And now, her enormous new Viceroy trunk stood in the corner of the room. Earlier in the day she’d half packed it, clothes carefully wrapped in sheets of tissue paper with heavy things at the bottom; she was trying now to learn to be sensible and womanly like Mummy. She got into bed with the pile of women’s magazines that had been her constant companions since Mrs. Sowerby had handed them over. Mummy, who subscribed only to Horse and Hound and Blackwood’s Magazine, thought they were a frightful waste of money, but she found them her only source of information on “it.” On the problem pages of Woman’s World a writer named Mary said her readers could ask her anything.
“Dear Mary,” one girl wrote. “I am getting married shortly and have asked my mother to tell me the facts of life. She says I am thoroughly nasty and morbid and shall find out soon enough.” It was signed Ignorant Betty.

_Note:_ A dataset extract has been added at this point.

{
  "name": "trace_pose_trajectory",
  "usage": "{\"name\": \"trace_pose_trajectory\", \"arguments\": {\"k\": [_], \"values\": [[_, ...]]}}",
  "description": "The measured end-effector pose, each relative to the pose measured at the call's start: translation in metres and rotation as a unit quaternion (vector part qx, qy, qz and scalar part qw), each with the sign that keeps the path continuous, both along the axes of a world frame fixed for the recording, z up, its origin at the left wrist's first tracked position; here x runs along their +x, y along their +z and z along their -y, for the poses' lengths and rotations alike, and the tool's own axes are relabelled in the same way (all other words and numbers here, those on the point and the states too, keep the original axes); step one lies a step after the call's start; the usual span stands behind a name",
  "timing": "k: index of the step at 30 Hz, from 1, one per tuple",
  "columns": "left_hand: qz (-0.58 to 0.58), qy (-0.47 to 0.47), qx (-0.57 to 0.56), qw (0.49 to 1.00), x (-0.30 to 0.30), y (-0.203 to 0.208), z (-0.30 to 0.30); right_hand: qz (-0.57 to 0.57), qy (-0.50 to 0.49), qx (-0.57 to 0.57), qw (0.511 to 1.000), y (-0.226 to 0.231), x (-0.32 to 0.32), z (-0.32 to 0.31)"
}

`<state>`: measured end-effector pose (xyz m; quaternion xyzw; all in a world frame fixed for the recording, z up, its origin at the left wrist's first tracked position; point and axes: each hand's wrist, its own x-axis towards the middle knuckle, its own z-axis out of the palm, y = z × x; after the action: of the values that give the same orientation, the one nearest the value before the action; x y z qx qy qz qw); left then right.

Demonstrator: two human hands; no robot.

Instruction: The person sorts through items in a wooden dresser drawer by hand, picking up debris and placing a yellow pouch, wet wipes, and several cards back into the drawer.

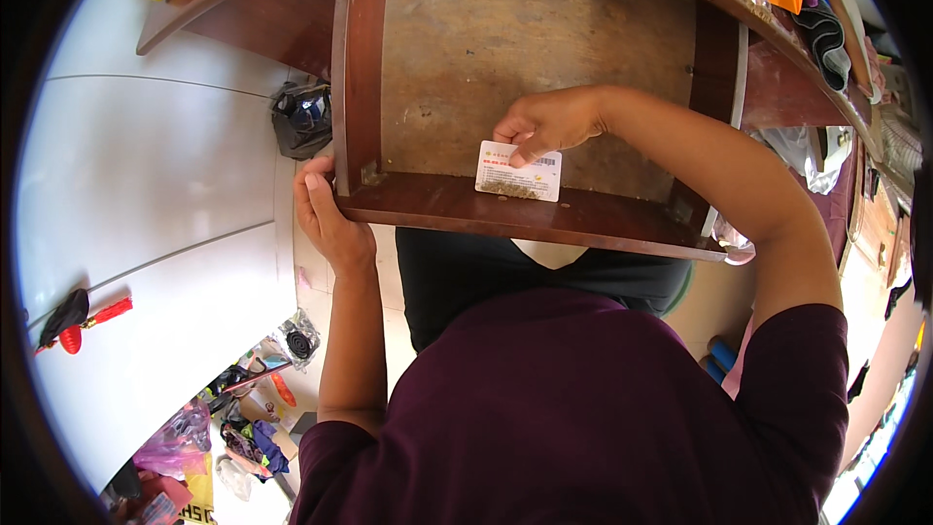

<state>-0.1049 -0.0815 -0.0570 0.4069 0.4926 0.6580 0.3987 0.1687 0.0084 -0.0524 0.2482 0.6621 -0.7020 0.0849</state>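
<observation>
A wooden drawer (544,34) is pulled out in front of me, with a worn brown bottom and dark reddish sides. My right hand (549,126) reaches into it and pinches a white plastic card (520,175) between thumb and fingers. Brownish crumbs of debris (512,190) lie along the card's lower edge, close to the drawer's front wall. At the drawer's near left corner, my left hand (332,219) grips the outside of the drawer, its fingers curled up against the side.
A black plastic bag (303,119) sits left of the drawer beside white cabinet doors (146,156). Cluttered items crowd the desk edge (768,15) at upper right. Bags and clothes (258,442) are heaped at lower left. Blue rolls (719,357) lie on the floor at right.
</observation>
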Motion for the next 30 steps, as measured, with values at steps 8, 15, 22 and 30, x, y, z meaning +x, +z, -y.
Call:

Mary had written back: “Send a stamped addressed envelope and I will tell you all you need to know.”
Rose had thought, several times, of sending her own letter to Mary and enough stamps to get any reply to Bombay, but the thought of Ci Ci Mallinson, or her husband Geoffrey, opening it by mistake was too mortifying. She also hoped there would be time to find out on the voyage, not in a practical way of course, but because there were bound to be lots of parties and older people.
She turned to an article about how men simply love women who are a little bit secretive. “Keep him guessing just a little bit,” said the writer. “Besides, you will be much more appealing if, instead of telling him all your hopes and fears, you ask him about himself.”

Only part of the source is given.